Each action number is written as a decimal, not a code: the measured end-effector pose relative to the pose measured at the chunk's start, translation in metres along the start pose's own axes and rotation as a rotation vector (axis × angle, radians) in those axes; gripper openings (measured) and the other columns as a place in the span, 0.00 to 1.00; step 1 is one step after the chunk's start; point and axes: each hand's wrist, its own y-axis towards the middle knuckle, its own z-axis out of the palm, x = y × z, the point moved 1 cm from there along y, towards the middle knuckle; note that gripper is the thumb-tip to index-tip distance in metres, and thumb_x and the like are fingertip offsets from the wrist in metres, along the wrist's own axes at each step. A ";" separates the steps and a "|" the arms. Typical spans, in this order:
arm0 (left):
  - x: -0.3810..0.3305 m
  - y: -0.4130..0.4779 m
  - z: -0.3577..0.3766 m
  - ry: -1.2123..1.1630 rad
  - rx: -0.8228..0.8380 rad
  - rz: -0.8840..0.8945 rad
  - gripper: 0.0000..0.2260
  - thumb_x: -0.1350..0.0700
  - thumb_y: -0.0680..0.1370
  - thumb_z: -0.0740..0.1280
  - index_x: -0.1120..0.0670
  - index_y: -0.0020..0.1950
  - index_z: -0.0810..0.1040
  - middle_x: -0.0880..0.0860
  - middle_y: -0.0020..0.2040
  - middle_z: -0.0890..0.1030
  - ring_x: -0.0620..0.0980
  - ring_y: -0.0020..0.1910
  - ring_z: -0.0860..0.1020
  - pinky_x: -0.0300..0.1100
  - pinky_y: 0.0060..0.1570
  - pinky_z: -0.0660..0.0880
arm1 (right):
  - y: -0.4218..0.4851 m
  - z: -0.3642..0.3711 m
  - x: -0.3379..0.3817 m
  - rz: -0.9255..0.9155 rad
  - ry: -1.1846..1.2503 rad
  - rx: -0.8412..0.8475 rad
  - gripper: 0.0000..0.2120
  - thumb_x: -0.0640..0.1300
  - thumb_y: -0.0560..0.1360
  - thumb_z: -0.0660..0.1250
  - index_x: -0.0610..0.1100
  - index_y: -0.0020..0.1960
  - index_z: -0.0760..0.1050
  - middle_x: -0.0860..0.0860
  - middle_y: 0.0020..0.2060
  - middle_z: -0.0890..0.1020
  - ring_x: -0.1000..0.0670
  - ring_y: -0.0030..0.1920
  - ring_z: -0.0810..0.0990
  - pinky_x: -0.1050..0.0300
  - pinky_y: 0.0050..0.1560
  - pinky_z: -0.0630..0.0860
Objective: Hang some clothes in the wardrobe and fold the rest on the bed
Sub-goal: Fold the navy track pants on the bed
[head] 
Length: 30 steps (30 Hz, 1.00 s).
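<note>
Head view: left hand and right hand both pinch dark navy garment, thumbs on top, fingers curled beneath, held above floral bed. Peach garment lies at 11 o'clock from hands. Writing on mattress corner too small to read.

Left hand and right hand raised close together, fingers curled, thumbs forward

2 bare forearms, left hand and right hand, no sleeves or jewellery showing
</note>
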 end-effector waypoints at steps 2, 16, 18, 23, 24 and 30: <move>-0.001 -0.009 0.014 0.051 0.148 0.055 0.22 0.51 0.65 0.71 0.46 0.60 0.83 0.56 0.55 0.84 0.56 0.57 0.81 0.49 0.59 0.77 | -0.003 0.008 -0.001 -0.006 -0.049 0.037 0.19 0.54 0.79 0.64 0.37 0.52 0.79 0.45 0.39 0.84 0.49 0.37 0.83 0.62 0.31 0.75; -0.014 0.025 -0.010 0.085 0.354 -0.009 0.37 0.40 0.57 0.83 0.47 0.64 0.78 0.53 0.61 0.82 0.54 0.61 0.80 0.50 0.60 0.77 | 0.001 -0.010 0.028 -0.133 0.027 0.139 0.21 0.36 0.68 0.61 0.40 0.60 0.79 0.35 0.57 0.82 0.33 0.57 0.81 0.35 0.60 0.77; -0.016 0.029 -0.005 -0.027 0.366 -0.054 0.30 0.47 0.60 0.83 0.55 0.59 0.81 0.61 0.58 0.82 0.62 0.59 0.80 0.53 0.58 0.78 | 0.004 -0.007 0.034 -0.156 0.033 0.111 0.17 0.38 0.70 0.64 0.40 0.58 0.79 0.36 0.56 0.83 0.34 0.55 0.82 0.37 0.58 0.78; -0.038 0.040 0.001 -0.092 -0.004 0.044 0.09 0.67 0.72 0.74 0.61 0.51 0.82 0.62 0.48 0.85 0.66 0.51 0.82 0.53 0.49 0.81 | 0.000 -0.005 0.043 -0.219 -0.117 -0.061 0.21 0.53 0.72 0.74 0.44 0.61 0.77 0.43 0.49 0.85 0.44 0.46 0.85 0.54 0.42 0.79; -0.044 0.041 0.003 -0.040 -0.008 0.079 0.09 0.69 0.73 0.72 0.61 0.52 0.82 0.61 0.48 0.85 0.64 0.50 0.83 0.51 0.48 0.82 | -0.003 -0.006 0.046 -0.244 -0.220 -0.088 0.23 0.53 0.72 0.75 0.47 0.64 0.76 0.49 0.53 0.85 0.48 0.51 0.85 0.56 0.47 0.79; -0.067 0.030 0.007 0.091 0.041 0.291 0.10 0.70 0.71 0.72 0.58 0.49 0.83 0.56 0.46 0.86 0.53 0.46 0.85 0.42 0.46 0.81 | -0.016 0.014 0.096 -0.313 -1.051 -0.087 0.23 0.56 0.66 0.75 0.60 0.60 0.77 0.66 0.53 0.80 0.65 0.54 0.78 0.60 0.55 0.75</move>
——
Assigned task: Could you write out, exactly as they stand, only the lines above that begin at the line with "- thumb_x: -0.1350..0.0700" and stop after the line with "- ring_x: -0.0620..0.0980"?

The answer:
  - thumb_x: -0.1350..0.0700
  - thumb_y: -0.0680..0.1370
  - thumb_z: -0.0740..0.1280
  - index_x: -0.1120..0.0670
  - index_y: -0.0020..0.1950
  - index_z: -0.0810..0.1040
  - middle_x: -0.0880..0.0860
  - middle_y: -0.0020..0.2040
  - middle_z: -0.0890..0.1030
  - ring_x: -0.0620..0.0980

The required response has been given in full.